> _INSTRUCTIONS TO FOLLOW_
Please quote exactly the opening lines of the data, from the first line to the one where "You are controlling" appears.

> _DATASET EXCERPT_
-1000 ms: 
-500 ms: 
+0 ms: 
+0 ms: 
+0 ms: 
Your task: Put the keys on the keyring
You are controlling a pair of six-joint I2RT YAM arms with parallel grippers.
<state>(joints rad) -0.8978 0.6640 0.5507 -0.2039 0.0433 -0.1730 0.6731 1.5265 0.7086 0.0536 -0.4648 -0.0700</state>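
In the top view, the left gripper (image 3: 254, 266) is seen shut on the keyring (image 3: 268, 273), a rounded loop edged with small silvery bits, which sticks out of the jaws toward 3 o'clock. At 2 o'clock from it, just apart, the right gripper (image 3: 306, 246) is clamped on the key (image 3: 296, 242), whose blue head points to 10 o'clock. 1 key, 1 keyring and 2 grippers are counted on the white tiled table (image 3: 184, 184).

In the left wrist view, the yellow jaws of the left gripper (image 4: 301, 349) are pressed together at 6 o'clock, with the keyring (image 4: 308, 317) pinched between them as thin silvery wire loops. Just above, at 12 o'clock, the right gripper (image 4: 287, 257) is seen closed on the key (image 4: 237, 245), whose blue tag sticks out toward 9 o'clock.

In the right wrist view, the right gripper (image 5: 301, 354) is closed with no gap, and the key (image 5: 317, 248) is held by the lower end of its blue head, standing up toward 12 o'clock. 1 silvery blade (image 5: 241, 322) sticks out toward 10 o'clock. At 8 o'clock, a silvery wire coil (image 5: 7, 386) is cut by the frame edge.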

> _EXERCISE RESPONSE_
-1000 ms: 
-500 ms: 
+0 ms: 
+0 ms: 
+0 ms: 
Your task: Put the keys on the keyring
You are controlling a pair of six-joint I2RT YAM arms with parallel grippers.

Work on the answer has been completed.